What the task requires:
Wherever the string "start" shows up in the data below, copy the whole line.

Dataset:
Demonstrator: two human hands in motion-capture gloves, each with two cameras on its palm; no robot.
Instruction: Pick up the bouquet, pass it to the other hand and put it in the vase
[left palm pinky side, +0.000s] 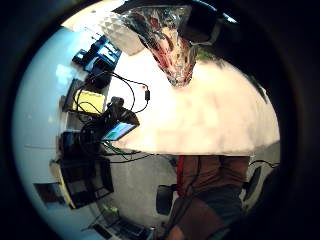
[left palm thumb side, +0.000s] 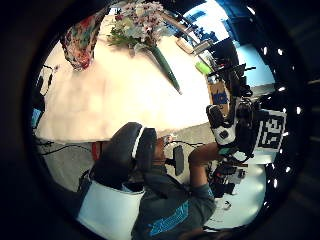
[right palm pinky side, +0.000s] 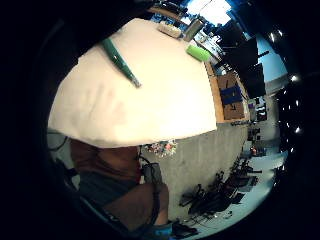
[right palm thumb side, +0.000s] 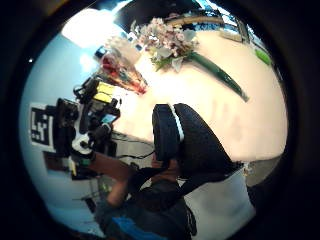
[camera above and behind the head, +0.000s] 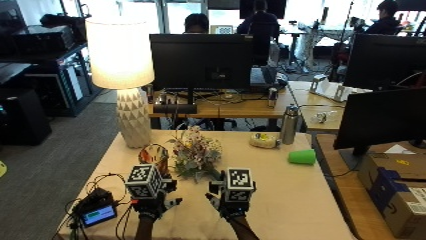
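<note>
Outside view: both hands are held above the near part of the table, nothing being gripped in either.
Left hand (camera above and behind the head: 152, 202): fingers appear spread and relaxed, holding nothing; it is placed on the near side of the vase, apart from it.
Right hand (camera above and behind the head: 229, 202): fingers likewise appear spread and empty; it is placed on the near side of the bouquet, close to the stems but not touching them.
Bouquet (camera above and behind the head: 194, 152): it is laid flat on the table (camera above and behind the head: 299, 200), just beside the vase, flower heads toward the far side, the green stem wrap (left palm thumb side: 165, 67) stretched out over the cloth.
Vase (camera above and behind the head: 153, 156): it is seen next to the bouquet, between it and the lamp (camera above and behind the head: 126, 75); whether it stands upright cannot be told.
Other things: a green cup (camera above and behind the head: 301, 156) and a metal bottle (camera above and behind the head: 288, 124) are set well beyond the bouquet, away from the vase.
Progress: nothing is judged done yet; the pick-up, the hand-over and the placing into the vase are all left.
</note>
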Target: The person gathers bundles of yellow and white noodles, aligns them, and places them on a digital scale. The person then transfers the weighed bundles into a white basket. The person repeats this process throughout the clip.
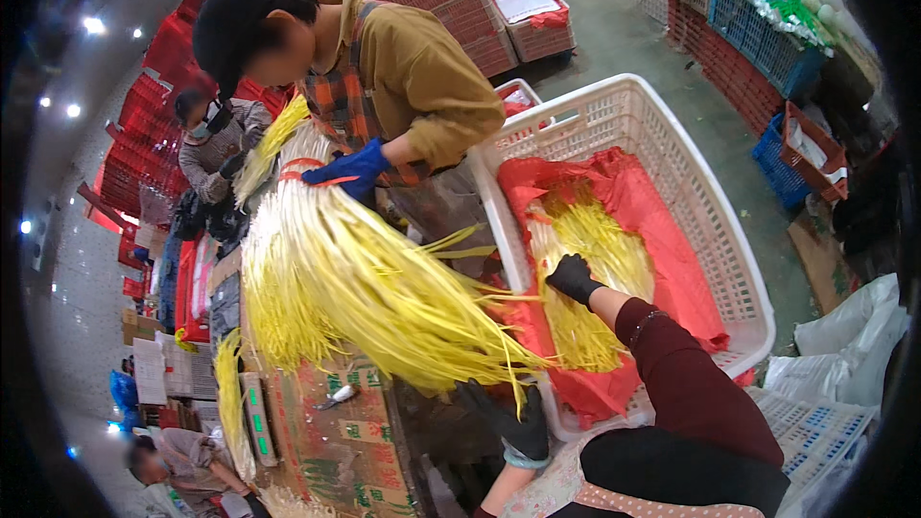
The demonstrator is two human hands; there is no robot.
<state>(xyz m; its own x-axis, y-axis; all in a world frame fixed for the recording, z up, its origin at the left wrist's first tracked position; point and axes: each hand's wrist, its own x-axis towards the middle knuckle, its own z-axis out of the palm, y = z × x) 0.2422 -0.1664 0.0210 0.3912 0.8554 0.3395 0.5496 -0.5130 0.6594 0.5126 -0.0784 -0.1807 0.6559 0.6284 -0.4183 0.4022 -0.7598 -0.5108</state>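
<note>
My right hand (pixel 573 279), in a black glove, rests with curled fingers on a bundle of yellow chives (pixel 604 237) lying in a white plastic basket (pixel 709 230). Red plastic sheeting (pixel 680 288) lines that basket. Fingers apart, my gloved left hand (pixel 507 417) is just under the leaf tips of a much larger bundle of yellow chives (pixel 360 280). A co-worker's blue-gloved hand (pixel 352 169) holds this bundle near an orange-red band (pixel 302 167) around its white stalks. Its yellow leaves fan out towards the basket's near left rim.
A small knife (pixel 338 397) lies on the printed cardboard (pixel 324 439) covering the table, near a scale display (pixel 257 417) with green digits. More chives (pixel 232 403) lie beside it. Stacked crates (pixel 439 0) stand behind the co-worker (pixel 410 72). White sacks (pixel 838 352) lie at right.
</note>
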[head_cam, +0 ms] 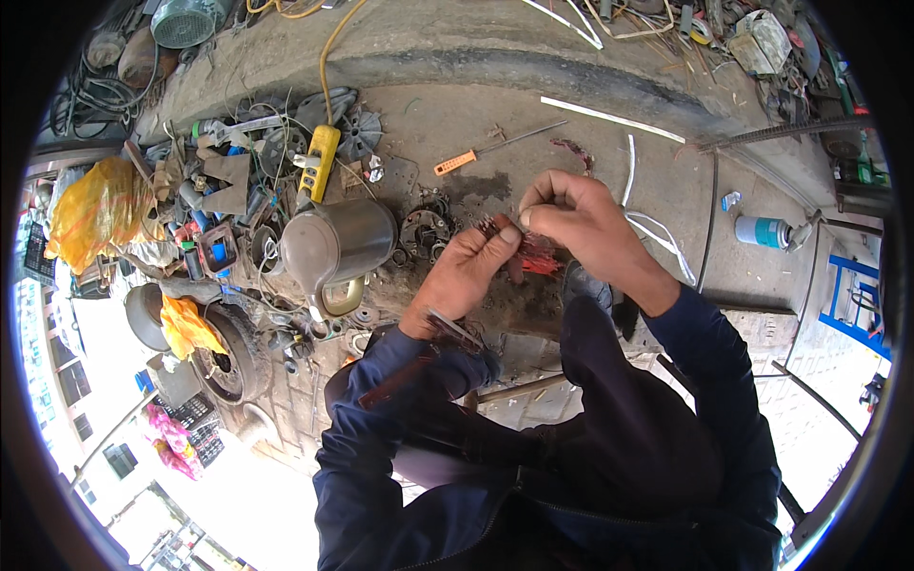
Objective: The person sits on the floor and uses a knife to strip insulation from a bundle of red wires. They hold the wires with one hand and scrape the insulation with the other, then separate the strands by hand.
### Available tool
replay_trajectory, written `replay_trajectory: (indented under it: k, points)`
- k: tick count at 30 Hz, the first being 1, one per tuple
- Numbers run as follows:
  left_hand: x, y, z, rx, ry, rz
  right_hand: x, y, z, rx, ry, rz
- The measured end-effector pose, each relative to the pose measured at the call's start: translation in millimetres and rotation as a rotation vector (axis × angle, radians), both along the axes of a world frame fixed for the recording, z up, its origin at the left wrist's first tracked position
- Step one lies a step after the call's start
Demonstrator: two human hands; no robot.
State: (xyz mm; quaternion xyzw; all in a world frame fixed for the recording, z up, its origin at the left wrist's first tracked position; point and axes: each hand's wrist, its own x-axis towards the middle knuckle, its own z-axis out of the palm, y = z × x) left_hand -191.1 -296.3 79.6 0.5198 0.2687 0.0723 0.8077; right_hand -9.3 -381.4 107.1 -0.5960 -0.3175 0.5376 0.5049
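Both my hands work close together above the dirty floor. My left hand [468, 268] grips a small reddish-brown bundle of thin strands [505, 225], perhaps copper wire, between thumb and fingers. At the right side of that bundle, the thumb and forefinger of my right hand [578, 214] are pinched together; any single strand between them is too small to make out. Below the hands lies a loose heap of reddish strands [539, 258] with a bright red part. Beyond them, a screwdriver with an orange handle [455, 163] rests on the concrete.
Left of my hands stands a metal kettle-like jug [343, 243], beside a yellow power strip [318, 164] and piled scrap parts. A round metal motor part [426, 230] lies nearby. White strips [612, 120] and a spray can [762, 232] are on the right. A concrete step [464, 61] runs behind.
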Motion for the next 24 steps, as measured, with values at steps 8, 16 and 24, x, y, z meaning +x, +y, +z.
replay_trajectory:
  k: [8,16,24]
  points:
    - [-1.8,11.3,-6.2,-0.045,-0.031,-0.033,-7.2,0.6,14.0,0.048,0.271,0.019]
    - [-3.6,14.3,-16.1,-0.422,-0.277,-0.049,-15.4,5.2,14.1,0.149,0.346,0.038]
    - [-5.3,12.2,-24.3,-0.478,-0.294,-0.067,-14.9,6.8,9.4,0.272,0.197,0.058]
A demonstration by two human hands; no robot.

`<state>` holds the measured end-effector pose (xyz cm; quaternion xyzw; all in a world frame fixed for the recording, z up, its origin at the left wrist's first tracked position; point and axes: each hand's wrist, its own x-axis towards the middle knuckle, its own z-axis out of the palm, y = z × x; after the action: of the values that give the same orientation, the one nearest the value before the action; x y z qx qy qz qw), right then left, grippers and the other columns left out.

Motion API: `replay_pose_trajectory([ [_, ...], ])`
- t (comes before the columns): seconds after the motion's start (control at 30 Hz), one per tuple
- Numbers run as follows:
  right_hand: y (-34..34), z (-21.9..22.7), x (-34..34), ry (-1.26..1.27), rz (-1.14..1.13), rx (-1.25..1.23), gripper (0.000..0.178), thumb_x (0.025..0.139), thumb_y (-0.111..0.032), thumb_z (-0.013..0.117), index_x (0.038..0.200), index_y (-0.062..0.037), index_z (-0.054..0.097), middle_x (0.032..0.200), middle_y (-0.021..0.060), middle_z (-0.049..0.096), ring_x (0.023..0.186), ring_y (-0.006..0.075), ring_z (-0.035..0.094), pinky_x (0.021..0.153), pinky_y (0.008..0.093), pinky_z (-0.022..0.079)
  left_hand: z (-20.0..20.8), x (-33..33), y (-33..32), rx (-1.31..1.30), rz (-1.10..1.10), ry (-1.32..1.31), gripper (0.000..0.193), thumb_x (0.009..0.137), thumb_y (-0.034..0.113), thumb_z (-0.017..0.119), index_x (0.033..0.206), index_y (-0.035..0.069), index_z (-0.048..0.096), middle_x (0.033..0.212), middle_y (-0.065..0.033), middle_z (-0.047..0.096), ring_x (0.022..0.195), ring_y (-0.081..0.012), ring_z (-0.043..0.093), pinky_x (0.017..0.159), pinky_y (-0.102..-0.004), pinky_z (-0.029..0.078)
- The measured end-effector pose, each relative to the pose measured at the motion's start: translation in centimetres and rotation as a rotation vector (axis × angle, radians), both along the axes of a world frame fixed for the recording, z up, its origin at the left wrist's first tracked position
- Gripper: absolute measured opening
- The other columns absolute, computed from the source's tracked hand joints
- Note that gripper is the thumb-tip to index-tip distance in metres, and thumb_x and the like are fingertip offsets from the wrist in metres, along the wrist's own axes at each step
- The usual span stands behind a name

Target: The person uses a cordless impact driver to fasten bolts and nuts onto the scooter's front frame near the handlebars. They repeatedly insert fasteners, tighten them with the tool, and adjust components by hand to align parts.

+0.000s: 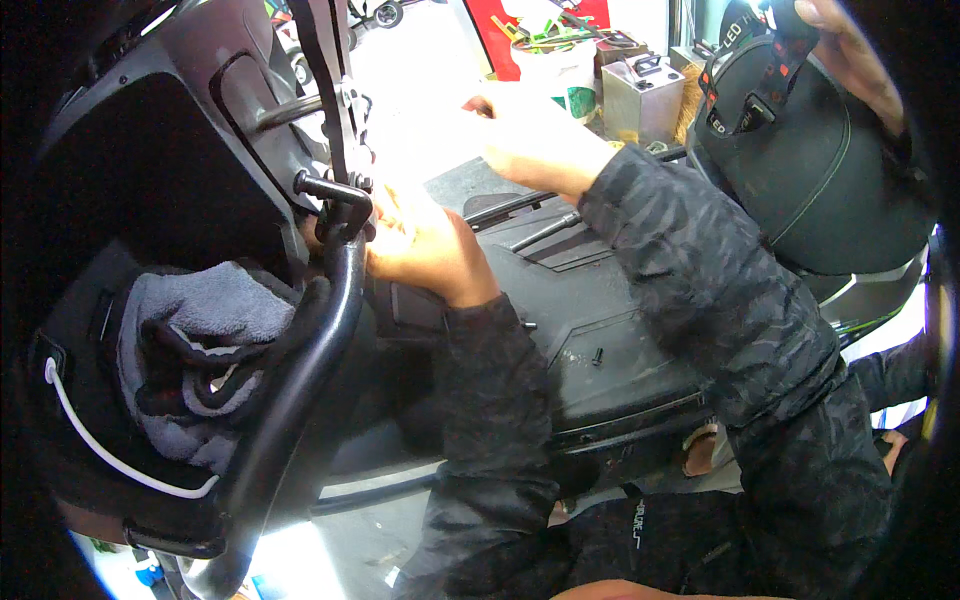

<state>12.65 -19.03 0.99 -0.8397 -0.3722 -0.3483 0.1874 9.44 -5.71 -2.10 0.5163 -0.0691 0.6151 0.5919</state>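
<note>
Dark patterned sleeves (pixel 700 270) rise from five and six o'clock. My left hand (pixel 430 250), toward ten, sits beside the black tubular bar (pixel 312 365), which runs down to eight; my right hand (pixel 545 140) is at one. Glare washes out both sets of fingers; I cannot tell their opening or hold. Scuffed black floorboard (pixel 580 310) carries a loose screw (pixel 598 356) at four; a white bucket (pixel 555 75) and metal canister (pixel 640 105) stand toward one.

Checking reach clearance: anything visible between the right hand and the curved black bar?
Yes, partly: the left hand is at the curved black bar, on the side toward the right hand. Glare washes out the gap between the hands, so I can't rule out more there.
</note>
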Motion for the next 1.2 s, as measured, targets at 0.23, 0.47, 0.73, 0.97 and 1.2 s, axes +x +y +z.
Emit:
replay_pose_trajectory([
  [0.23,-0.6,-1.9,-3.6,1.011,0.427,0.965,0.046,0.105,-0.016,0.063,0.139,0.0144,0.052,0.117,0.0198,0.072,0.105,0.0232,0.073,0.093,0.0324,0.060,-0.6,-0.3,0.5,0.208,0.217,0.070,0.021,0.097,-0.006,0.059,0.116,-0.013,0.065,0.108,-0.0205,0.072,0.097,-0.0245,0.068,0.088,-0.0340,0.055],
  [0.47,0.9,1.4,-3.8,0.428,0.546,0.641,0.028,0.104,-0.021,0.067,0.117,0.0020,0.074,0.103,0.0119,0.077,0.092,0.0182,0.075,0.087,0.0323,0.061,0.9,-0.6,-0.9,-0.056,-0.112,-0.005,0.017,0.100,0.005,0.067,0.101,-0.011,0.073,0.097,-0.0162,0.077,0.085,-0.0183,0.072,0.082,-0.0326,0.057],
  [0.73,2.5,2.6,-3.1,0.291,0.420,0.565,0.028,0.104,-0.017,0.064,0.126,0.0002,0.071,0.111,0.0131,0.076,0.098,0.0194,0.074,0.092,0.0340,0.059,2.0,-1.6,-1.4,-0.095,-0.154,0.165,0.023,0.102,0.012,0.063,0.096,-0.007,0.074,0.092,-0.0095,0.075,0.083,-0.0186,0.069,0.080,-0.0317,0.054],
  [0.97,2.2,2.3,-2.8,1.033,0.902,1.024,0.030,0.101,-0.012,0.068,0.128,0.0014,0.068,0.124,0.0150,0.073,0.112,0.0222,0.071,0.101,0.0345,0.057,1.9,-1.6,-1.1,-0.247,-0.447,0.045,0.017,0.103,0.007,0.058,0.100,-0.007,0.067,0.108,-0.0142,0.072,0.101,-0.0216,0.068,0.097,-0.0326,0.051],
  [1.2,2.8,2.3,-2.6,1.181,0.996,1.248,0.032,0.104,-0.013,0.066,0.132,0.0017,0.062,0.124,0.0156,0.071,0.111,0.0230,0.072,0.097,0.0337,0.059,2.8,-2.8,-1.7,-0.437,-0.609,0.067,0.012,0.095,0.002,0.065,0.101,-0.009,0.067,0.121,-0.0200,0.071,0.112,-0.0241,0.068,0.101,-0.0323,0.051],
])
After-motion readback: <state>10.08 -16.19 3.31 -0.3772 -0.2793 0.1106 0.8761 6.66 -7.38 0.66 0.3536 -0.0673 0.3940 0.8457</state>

Exercise answer:
- The measured end-effector pose, each relative to the pose measured at the call's start: translation in millimetres and rotation as a rotation vector (axis × angle, radians), both along the axes of a world frame fixed for the recording, z up, its origin at the left wrist's first tracked position
- Step one lies a step after the call's start
- t (comes before the columns): seconds after the motion's start (control at 30 Hz), one per tuple
- The measured end-effector pose, each relative to the pose measured at the motion's start: translation in centimetres and rotation as a rotation vector (axis × angle, radians), both along the axes of a world frame fixed for the recording, z up, its origin at the left wrist's first tracked position

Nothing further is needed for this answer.